TRY IT: Return precisely the opening lines of the listing below, ending with the line that contains "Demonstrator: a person".

□ □ □ □

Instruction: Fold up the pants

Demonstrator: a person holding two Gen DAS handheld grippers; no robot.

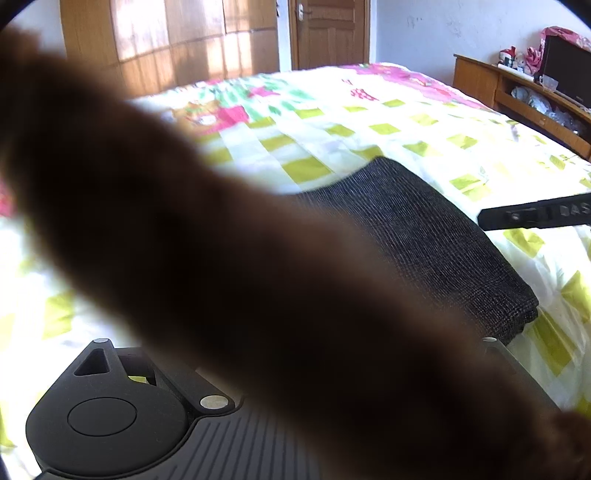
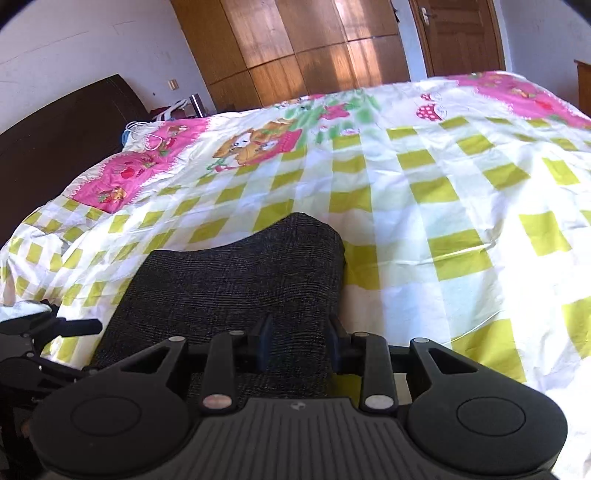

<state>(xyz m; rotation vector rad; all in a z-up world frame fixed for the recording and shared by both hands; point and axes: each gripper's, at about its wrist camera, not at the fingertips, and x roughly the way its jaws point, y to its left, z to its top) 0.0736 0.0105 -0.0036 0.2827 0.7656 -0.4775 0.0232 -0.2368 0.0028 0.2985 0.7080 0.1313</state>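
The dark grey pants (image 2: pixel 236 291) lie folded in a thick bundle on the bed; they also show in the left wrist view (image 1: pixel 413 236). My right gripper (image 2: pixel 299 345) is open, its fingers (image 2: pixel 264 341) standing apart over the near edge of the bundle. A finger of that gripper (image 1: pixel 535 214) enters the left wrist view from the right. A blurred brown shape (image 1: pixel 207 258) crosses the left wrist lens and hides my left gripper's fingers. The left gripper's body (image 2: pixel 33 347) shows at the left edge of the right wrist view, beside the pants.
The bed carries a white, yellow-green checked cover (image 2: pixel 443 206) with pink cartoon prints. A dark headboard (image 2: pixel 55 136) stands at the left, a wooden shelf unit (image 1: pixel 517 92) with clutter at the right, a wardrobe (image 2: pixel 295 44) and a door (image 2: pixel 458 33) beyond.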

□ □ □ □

OUTPUT OF THE EXERCISE:
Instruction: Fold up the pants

Demonstrator: a person holding two Gen DAS handheld grippers; no robot.

The exercise contains no remaining tasks.